From a distance, all grant procedures are the same. You write an offer, you send it to the support provider, and they usually say no, sometimes yes. But if you take a closer look, you’ll see a surprising difference.
In the small difference category: deadline time. Almost every procedure has a deadline for submission. Usually a time is also given by this date. This is often in the middle of the night. Logical, that’s the end of the day. Sometimes it’s five o’clock in the evening. Also understandable, the end of the working day. The most important scholarship provider in the Netherlands Academy
The country, NWO, however, uses a different time: 2 p.m. They’ve been doing this for years, it should be beneficial from an organizational standpoint, but I find it nerve-wracking. Two o’clock in the afternoon isn’t the natural end of anything, so while you’re stressed trying to improve your app, you still have to keep an eye on the clock all the time.
DIY application
This doesn’t always go well. A colleague wrote a nice proposal, wanted to submit it on the date of submission, and logged into the NWO at 3 pm, and then suddenly remembered the deadline policy of the NWO. lost chance.
He wished to apply for a new type of support, called Open Competition SGW-XS. SGW stands for Social Sciences and Humanities, XS stands for Size: 50,000€, for a maximum one-year project – that’s too short for scholars.
Not only is the XS smaller than many other supports, but the rating is also different. Applications are usually evaluated by a committee, often with the assistance of outside experts. Not for the XS application, where applicants are evaluating each other. This greatly speeds up the procedure, because finding external residents takes a lot of time.
All applications are divided into two groups, each applicant from group A evaluates ten applications from group B, and vice versa. So each application receives ten ratings, in the form of a score between 1 and 10, after some calculations the ranking follows, and the NWO is made.
An experiment conducted four times last year. Or three times in fact, since there were so few applicants in the first application round in September that the NWO decided to combine rounds 1 and 2. They could have simply given all applicants a subsidy in the first round, but it seems that the belief in competition is so deep in the NWO that They create artificial scarcity if necessary. Bad luck for round 1 applicants, lucky for my colleague, because the missed deadline was in round 1, so in the end it didn’t matter.
After this merger, I suddenly heard rumors at every research meeting about a new scholarship with very few applicants. Chance for the money! A good scientist is moving on to that, so last spring I also wrote an XS implementation. On April 20, at 1:30 p.m., I submitted; In May, I evaluated ten more applications, and received the results at the beginning of this week. My application has been approved.
Is it really something else?
Since then I’ve been wondering what I think of it. As an applicant, I am very satisfied, but also quite biased. As a reviewer, I was not disappointed. The variety of research proposals was interesting to read, and I had the feeling more than I expected that I could actually separate the good proposals from the lesser ones.

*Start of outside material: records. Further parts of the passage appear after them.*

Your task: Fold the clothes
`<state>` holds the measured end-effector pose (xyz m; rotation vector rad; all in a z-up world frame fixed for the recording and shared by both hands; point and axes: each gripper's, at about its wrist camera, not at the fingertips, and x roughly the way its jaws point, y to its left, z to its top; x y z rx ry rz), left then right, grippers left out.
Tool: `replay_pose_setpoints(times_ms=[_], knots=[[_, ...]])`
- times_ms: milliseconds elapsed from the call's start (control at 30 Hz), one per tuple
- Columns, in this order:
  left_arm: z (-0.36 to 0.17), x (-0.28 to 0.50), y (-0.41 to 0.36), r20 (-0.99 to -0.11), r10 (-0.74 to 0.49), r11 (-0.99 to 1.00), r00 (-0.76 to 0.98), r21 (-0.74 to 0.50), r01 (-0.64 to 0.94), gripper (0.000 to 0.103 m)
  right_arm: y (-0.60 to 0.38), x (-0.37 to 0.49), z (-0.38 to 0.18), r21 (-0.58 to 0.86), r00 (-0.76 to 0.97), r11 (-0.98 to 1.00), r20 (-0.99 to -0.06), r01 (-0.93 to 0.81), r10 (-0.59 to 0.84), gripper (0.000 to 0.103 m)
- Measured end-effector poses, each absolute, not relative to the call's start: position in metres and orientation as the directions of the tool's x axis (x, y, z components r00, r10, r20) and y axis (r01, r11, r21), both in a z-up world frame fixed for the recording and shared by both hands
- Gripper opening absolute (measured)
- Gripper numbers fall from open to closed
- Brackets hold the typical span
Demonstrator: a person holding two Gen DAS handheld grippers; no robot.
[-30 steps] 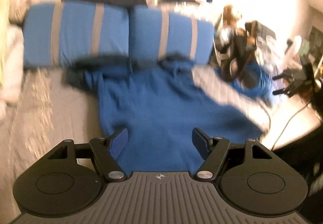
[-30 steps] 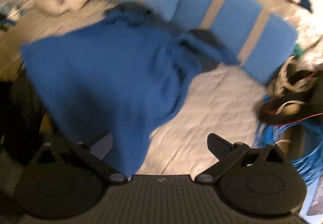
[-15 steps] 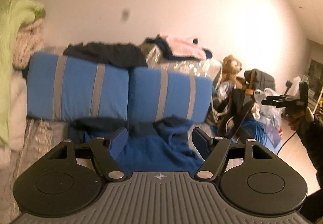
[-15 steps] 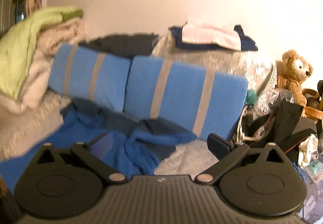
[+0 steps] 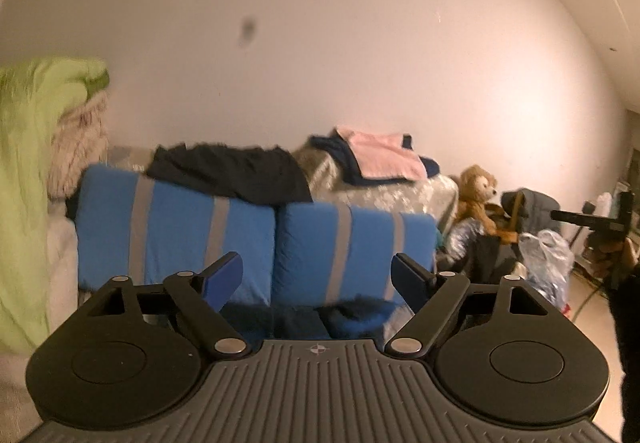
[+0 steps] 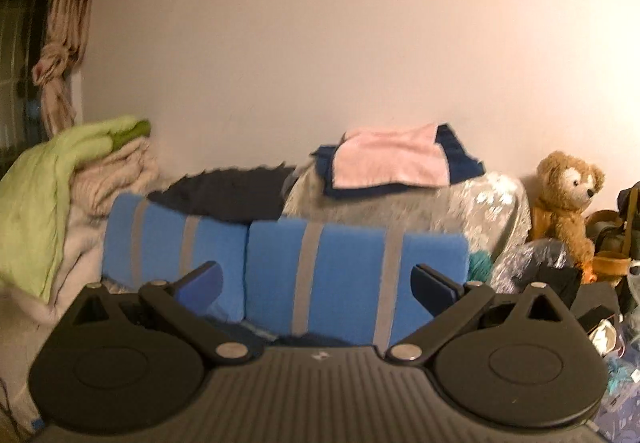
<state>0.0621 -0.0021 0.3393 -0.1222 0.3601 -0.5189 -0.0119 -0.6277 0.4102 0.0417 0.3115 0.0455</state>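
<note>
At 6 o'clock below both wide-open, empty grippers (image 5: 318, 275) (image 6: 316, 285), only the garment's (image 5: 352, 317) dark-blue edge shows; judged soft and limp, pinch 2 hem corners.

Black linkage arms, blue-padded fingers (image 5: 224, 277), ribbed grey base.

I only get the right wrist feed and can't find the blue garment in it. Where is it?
Observer: The left wrist view shows the blue garment bunched low, right in front of the striped blue pillows.
Operator: Is the left hand-held gripper on it?
Observer: No. The left hand-held gripper is open, with nothing between its fingers.
Operator: Does that view show my side?
Observer: Yes. Your right hand-held gripper sits at its far right edge, held up beside the teddy bear.
</note>
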Motion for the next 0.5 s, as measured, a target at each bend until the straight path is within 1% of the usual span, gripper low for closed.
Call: replay_pose_setpoints(times_ms=[133, 300, 400, 500], knots=[[0.336, 0.097, -0.007, -0.254, -0.458, 0.887, 0.852, -0.196, 0.419, 0.082, -0.648, 0.01, 0.417, 0.081, 0.96, 0.996, -0.282, 0.024, 0.0, 0.103], [0.321, 0.139, -0.02, -0.21, -0.368, 0.926, 0.906, -0.176, 0.335, 0.082, -0.672, 0.039, 0.407, 0.116, 0.966, 0.987, -0.244, 0.114, -0.083, 0.103], [0.305, 0.159, -0.03, -0.183, -0.348, 0.934, 0.919, -0.156, 0.323, 0.082, -0.685, 0.054, 0.398, 0.139, 0.964, 0.975, -0.227, 0.174, -0.14, 0.103], [0.279, 0.179, -0.045, -0.193, -0.335, 0.939, 0.922, -0.149, 0.31, 0.082, -0.688, 0.068, 0.382, 0.131, 0.961, 0.972, -0.222, 0.196, -0.164, 0.103]])
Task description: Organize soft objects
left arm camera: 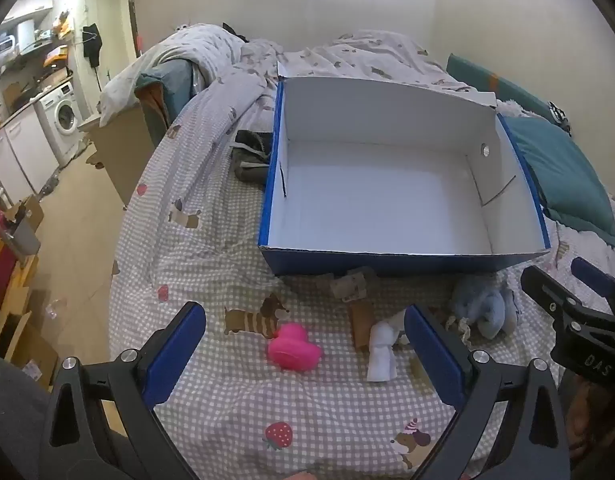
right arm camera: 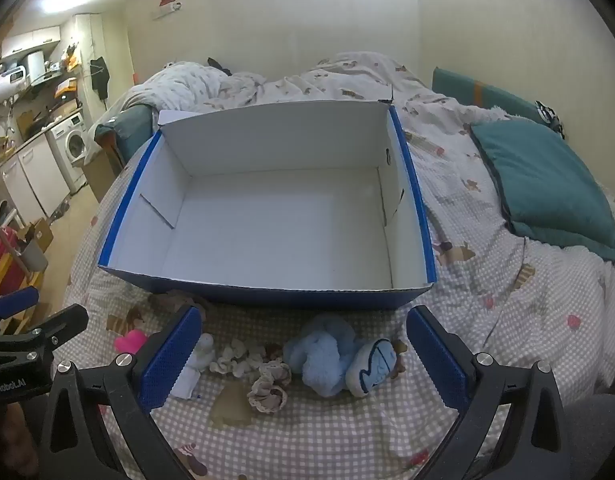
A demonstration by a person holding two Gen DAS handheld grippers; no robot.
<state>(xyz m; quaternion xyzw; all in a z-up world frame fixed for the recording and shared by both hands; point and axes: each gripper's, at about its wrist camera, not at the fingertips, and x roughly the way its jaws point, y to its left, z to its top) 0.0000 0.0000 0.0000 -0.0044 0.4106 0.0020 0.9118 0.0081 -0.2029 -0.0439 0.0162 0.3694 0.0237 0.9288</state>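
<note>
An empty blue box with a white inside [left arm camera: 387, 200] [right arm camera: 275, 224] sits on the checked bed. In front of it lie a pink heart-shaped soft toy [left arm camera: 293, 346] [right arm camera: 129, 340], a rolled white cloth [left arm camera: 381, 350] [right arm camera: 195, 360], a light blue plush [left arm camera: 485, 308] [right arm camera: 327, 354], a white and blue plush [right arm camera: 373, 366] and frilly scrunchies [right arm camera: 267, 386]. My left gripper [left arm camera: 305, 354] is open above the pink toy and white cloth. My right gripper [right arm camera: 301, 354] is open above the blue plush and scrunchies, holding nothing; it also shows at the right edge of the left wrist view [left arm camera: 575, 296].
A teal pillow [right arm camera: 547, 184] [left arm camera: 559, 176] lies right of the box. A dark garment [left arm camera: 249, 156] lies left of the box. A rumpled duvet [left arm camera: 347, 56] is behind it. The bed edge drops to the floor on the left, with a washing machine [left arm camera: 65, 118] beyond.
</note>
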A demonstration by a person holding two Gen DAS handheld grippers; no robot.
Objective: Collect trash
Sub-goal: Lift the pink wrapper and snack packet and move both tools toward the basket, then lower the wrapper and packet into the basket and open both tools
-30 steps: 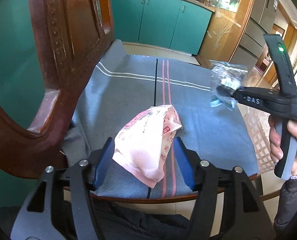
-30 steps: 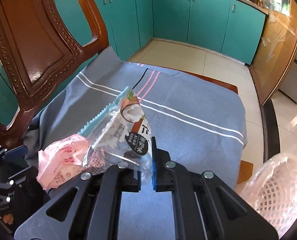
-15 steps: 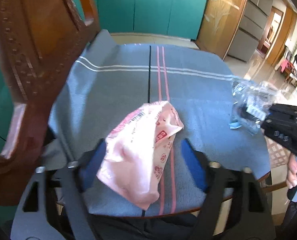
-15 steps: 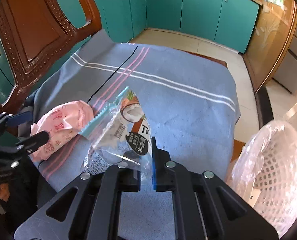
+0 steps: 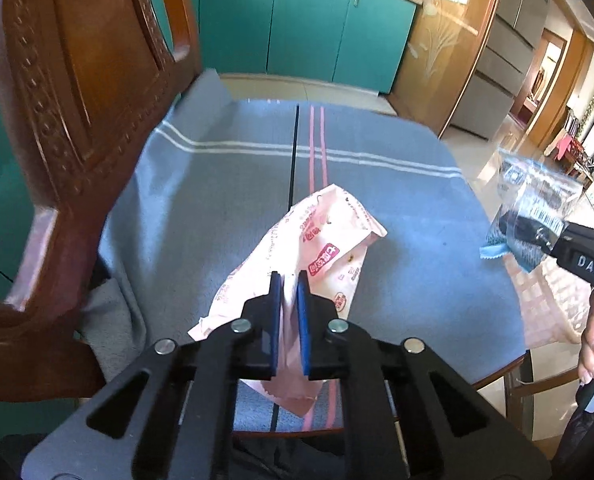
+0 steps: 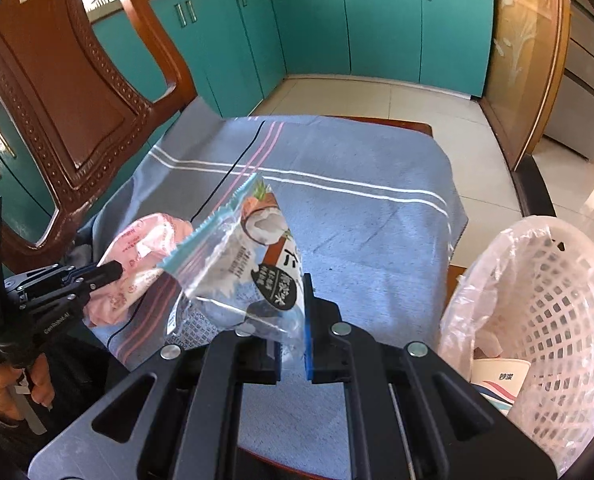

Until now. As much as I appreciate NWO’s willingness to experiment, I think we’re solving the wrong problem here. If you look closely, something changes, but from afar everything remains the same: almost all research money is divided into competitions.
To really do things differently, less money should go to the NWO and more directly to the scientists. So that all scientists have time to do some research every now and then, and no one has to miss the deadline.